Contam que certa vez duas moscas caíram num copo de leite.

A primeira era forte e valente, assim logo ao cair nadou até a borda do copo, mas como a superfície era muito lisa e ela tinha suas asas molhadas, não conseguiu sair.

Acreditando que não havia saída, a mosca desanimou, parou de nadar e de se debater e afundou. Sua companheira de infortúnio, apesar de não ser tão forte, era tenaz. Continuou a se debater, a se debater e a se debater por tanto tempo, que aos poucos o leite ao seu redor, com toda aquela agitação, foi se transformando e formou um pequeno nódulo de manteiga, onde a mosca conseguiu, com muito esforço, subir e dali levantar vôo para algum lugar seguro.

Tempos depois a mosca, por descuido ou acidente, novamente caiu no copo, desta vez cheio de água.

Como já havia aprendido em sua experiência anterior, começou a se debater, na esperança de que, no devido tempo, se salvaria. Outra mosca, passando por ali e vendo a aflição da companheira de espécie, pousou na beira do copo e gritou: “Tem um canudo ali, nade até lá e suba pelo canudo”.

A mosca tenaz não lhe deu ouvidos, baseando-se na sua experiência anterior de sucesso, continuou a se debater e a se debater, até que, exausta afundou no copo cheio de água.

O que aprendemos com esta parábola?

O que esta metáfora tem a nos ensinar? Que o que aprendemos durante a nossa vida deve sim ser usado para nos ajudar a transpor obstáculos presentes, mas que não devemos fazer isso de olhos fechados.

Cada caso é um caso, e muitas vezes se prender a soluções do passado sem olhar todas as diferentes variáveis da situação atual pode agravar o problema. Eu sei o quão desafiador pode ser não nos apegarmos a nossa história de vida e a tudo o que aprendemos. Afinal temos medo de errar, temos medo de afundar ao enfrentar o desconhecido.

Por isso é essencial que nós sejamos resilientes e principalmente estejamos de olhos e ouvidos preparados para enxergar as nuances de cada situação e para ouvirmos aqueles que querem nos ajudar.

Quando começamos a perceber que não conseguimos solucionar um problema, quando parece que estamos andando em círculos, é neste momento que o olhar de uma pessoa de fora da situação é importante para nos apontar uma solução mais eficaz, nos libertando de velhos hábitos.

Quantas vezes vemos aquele nosso amigo, ou parente repetindo sempre os mesmos erros, não por querer errar, mas porque não soube se “reenquadrar” a nova situação.

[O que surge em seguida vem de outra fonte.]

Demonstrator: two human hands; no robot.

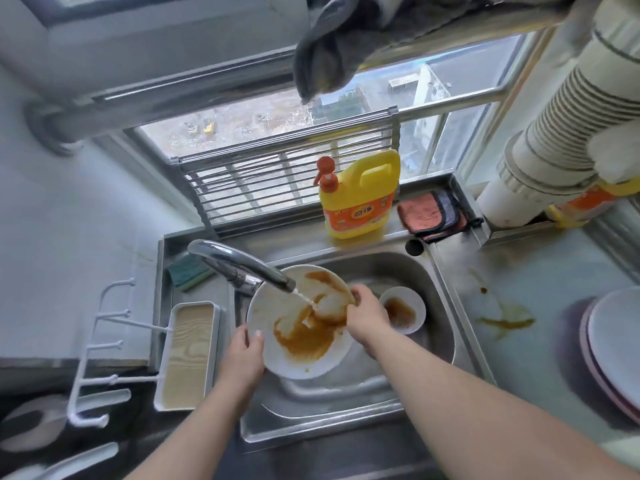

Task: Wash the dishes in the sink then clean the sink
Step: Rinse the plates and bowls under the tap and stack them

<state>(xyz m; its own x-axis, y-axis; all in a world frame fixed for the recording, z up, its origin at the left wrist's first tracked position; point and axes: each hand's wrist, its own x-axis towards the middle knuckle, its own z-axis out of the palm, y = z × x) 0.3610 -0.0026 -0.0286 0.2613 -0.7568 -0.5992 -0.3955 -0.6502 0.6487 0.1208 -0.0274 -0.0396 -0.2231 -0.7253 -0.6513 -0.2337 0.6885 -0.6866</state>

Ou no mundo corporativo quem já não teve aquele chefe que se achava o cara e não ouvia ninguém a sua volta, e no final ainda jogava a culpa em outra pessoa ao invés de assumir e aprender com os seus erros?

São várias as situações e todos nós já passamos ou passaremos por uma delas em algum momento da nossa vida. Por isso para terminar te deixo uma frase e uma pergunta para que você possa refletir.

“Se você pudesse voltar no tempo e mudar uma situação da sua vida, o que você teria aprendido, se olhasse de uma forma diferente o problema?”

“Se a única ferramenta que você conhece é o martelo, todo problema que aparece você pensa que é prego!”